The Call of the Wild is the story of Buck, the son of a St. Bernard and a Scotch Shepherd dog, taken from his home in California to the untamed land of Alaska where he answers the call of the wild, as he grows to accentuate the wild beast within him.

We first meet Buck as a companion to Judge Miller and his family in Santa Clara Valley, California. With the gold rush in the north, there is a demand for strong dogs that can lead sleds, and Buck is stolen from Judge Miller's estate and transported north for sale as a sled dog. It is this journey that the first changes emerge in Buck. Before being sold to Francois and Perrault, representatives of the Canadian government, to join their team in sledding across the north, he is broken by the man in the red sweater. Though the man teaches him his first lesson in the law of club and fang, Buck allows himself to be broken only physically. He will never allow man to break his spirit. From this time on, Buck is initiated into a new world. He sees his friend, Curly, brutally killed, himself is beaten by both man and fellow dog as he adapts to his surrounding. As he adapts, Buck finds that he has a tendency to lead the pack, and soon grows an adversary in the current dog team leader, Spitz. From the very start of their rivalry, it is obvious that it will inevitably end in the killing of either dog. After much struggle and competition, Buck finally kills Spitz and takes over the lead of the team.

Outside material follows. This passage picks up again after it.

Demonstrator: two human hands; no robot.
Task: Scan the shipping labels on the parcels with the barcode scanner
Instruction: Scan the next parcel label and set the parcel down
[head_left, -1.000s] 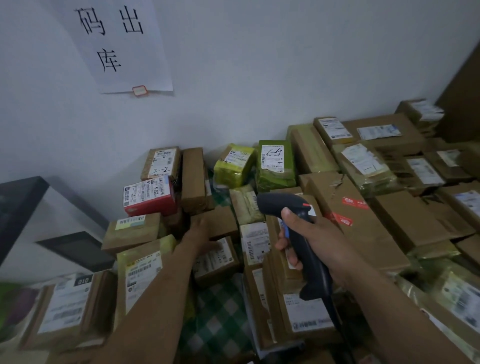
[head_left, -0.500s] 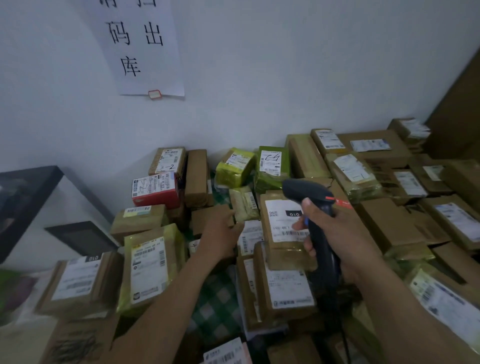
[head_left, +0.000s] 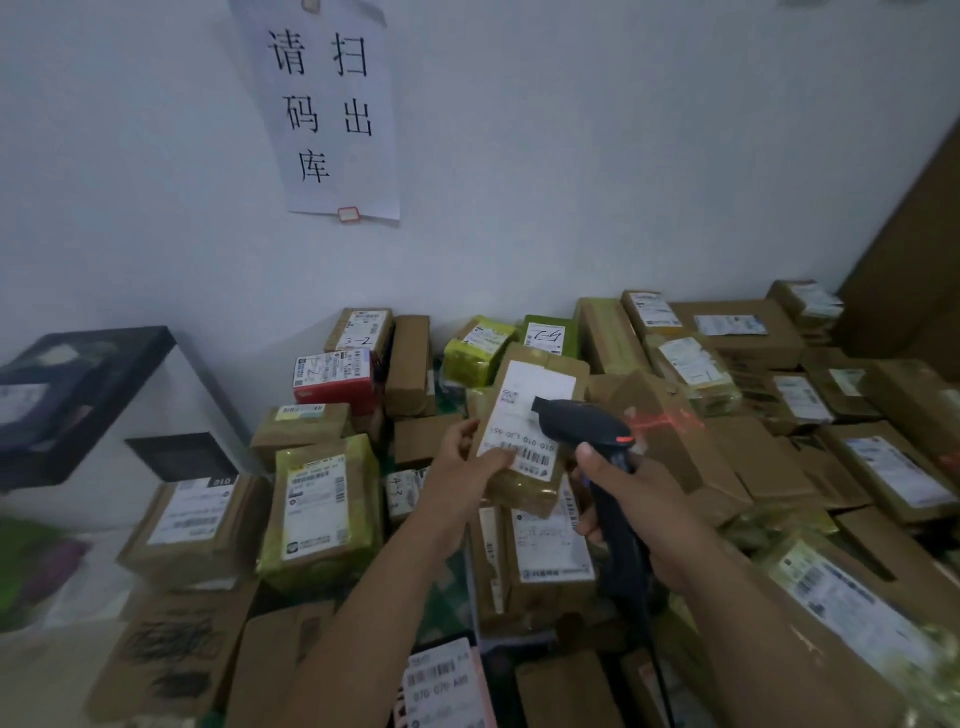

After growing a respect for Francois and Perrault, Buck and his team are sold to Hal and his companions, Mercedes and Charles. Hal, although inexperienced and incompetent as a sledder, believes that he knows best despite the advice from other, more experienced, sledders. His sled is too heavy, and he pushes the dogs much too hard. He fails to bring enough food, and the dogs start to succumb to exhaustion and starvation. Through laziness and poor judgment, Hal runs his dog team to the point of death, at which time Buck collapses and feels he cannot go on. Hal inflicts blow after blow on the immobile dog, and puts Buck near death. The dog is finally saved by John Thornton, who takes Buck as his own. Hal and the team start off without Buck, and, as the team rounds the first corner, they fall through a patch of thin ice and die.

After John Thornton's heroic and loving effort to save Buck's life, the animal grows a unique love and companionship with the man, a feeling that Buck had never before experienced. The two grow a relationship based on trust and love, and go to great lengths to demonstrate this intense bond. Buck saves John Thornton's life on two occasions, and their relationship grows only stronger. After winning a bet from the demonstration of Buck's strength, Thornton has the money to search for a long lost gold mine. Although he does not find the mine, he does stumble across a Valley rich in gold. After spending over a year in the valley, Buck learns to explore the area, and at the same time exploring his own beast within. He stumbles across a wolf, who he views as a 'wild brother'. Although yearning to run into the wild with his new found 'brother' Buck still feels the pull to return to his master and friend, John Thornton. Despite being compelled to return to his master, Buck learns to love the taste of blood and the hunt for a kill. Buck hunts down both a bear and a moose, while the call pulling Buck to the wild intensifies each day.

While away exploring for several days, Thornton, his companions, and his dog team are killed by Yeehats, the local native tribe. Buck returns to find his beloved master dead, and the beast inside overwhelms him. In vengeance, Buck retaliates, killing a number of the Yeehats, and starting the legend of a 'ghost wolf' amongst the Indians. Buck finds his wild brother, and joins a band of wolves. He lives amongst them as their leader, and visits Thornton's final resting place often. He has fully responded to the call of the wild, and uncovered the beast within.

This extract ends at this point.